Collectively these factors have added up to tighter margins on Britain’s grid, leaving National Grid ESO without a full safety buffer of supply, driving up demand and causing prices to jump. This has been further impacted to a certain extent by Brexit.
The UK officially left the European Union on 31 December 2020 and as a result, the British electricity market is no longer part of EUphemia – the EU + Pan-European Hybrid Electricity Market Integration Algorithm. Decoupling from EUphemia does not in and of itself create higher prices, but it does lead to a level of complexity in trading that has contributed to high prices in the first few weeks of 2021.

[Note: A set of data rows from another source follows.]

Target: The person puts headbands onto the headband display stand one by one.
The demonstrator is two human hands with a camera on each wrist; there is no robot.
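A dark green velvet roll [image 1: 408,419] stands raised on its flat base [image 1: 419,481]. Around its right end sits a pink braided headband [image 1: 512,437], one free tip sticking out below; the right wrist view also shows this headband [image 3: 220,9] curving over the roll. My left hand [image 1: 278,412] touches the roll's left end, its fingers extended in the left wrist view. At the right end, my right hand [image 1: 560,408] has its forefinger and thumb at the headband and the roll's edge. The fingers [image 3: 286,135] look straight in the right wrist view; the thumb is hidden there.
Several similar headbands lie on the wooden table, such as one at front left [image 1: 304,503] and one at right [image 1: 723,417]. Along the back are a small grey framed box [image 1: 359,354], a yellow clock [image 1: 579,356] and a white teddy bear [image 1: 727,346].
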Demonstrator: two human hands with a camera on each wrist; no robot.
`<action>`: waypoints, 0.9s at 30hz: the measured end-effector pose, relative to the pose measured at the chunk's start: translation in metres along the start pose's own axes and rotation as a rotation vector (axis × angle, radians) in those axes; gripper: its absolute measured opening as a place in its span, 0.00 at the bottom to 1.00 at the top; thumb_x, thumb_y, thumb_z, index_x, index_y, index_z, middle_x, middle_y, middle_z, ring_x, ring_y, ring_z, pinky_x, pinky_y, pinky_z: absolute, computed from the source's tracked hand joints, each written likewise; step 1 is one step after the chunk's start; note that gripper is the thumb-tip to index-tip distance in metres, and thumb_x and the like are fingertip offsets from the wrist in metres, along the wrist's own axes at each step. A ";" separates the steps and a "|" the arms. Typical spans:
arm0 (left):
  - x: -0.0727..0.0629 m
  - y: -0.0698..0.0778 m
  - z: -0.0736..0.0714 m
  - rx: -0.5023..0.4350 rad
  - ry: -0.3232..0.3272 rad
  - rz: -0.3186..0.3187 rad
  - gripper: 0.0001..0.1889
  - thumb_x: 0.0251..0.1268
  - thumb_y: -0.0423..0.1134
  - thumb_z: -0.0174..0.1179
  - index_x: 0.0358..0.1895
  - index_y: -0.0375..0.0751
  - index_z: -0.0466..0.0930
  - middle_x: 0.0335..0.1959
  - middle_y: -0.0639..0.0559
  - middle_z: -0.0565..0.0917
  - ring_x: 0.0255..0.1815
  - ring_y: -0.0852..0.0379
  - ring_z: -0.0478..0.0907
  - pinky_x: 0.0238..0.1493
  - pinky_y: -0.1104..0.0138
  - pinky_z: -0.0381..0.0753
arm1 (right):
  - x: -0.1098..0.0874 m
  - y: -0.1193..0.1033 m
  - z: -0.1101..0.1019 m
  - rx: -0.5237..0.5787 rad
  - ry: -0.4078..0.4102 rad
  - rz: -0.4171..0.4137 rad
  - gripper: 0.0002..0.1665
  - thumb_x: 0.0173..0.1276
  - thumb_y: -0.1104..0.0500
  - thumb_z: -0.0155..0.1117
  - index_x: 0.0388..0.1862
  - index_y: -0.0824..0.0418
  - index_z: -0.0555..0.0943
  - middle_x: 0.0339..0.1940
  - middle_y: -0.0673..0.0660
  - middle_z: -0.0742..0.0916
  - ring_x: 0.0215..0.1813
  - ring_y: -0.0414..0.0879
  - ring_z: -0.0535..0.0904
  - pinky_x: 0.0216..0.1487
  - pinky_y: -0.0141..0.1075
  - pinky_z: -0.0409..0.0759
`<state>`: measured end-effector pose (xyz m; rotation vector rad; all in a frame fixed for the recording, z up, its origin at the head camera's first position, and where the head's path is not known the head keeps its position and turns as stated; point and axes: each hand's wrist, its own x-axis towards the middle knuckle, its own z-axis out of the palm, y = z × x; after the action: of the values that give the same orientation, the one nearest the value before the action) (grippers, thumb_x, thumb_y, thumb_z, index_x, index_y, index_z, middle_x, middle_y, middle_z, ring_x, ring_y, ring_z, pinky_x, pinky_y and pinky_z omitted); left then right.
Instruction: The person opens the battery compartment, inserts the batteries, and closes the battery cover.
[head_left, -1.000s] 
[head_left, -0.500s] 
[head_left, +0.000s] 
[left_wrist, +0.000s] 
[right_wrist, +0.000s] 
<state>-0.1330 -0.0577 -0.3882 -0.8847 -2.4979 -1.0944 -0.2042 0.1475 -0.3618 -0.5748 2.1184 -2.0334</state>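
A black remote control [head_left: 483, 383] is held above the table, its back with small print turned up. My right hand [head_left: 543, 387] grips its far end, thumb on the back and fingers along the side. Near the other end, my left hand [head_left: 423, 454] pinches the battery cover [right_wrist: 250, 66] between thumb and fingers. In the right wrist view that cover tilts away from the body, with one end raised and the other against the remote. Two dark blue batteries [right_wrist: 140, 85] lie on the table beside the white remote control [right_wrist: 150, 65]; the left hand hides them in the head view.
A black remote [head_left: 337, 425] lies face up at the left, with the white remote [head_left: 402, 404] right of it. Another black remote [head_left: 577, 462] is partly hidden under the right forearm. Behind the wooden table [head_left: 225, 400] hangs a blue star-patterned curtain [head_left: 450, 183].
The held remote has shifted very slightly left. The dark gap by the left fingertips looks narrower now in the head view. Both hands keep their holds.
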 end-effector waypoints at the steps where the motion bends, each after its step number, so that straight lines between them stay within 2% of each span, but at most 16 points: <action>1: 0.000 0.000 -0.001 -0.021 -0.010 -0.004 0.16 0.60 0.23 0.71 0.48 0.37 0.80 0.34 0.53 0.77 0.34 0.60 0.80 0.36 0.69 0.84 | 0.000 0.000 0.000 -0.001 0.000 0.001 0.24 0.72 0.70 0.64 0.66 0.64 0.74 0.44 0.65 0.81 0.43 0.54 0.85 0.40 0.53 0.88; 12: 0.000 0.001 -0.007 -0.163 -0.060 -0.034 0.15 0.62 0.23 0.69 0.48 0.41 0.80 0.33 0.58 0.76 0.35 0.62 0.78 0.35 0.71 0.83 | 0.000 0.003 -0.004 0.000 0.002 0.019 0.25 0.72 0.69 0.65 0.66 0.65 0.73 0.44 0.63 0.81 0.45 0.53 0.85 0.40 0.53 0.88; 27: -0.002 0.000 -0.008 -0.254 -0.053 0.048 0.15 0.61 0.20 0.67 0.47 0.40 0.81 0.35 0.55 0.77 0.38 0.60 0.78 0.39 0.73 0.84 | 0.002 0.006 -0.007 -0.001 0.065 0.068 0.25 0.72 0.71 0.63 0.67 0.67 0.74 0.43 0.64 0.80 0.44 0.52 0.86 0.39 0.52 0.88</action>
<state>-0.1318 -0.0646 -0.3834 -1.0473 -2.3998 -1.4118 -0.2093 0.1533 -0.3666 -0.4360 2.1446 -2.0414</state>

“The Day Ahead auctions continue to have large divergences with the N2EX auction clearing at £1,499.62 for 5pm today [13 January], £500 higher than the EPEX auction – the largest spread since Brexit led the UK to decouple from Europe,” highlighted Hartree’s Lewis.
A combination of these factors has created something of a perfect storm for high prices in the UK.
Could battery storage have made a difference?
One comment highlighted by industry watchers, is the lack of available storage in the UK capable of reacting to periods like this. Aaron Lally, managing partner at UK-based cleantech trading house VEST Energy for example said there continues to be an underinvestment in the battery storage sector, leading to more power market volatility.
“This market tightness has been masked since late 2016 due to warmer than seasonal weather and high renewable generation across Europe. During 2020, we have seen seasonal/cooler weather lead supply shortages and price spikes during March, September and Q4. We will see further events during January given the current weather pattern with the potential return of the 'Beast from the East’.”
“During most tight days, the price spikes are concentrated across 2-3 hours. With battery storage at 2 hour duration and increasing, it makes these assets perfect for supplying power to meet these price spikes.”
Volatility will remain common without additional investment he added, both through this winter and beyond. The UK currently has over 1GW of storage, and an ever growing pipeline of projects with a total of 14GW of planned battery projects across 700+ sites in the UK.
Since changes to planning legislation in 2020, storage projects are no longer limited to 50MW in England and 350MW in Wales as well, opening up the market for much more sizeable projects to help tackle these volatile price periods. Already, we’ve seen the country’s largest project to date – InterGen’s 640MWh Essex site –approved by the government.
Ultimately, high prices are wholly negative, as they can be an incentive for further project development as EnAppSys’s director Phil Hewitt pointed out.
“A power station that’s marginal is going to make reasonable money in periods of high prices, which might mean it will decide to stick around for another year or maybe somebody who’s developing battery projects or developing gas peakers or maybe even CCGTs is going to look at these high prices and say, ‘well, there we go, I can make money in this market'. So they're going to be more encouraged to build."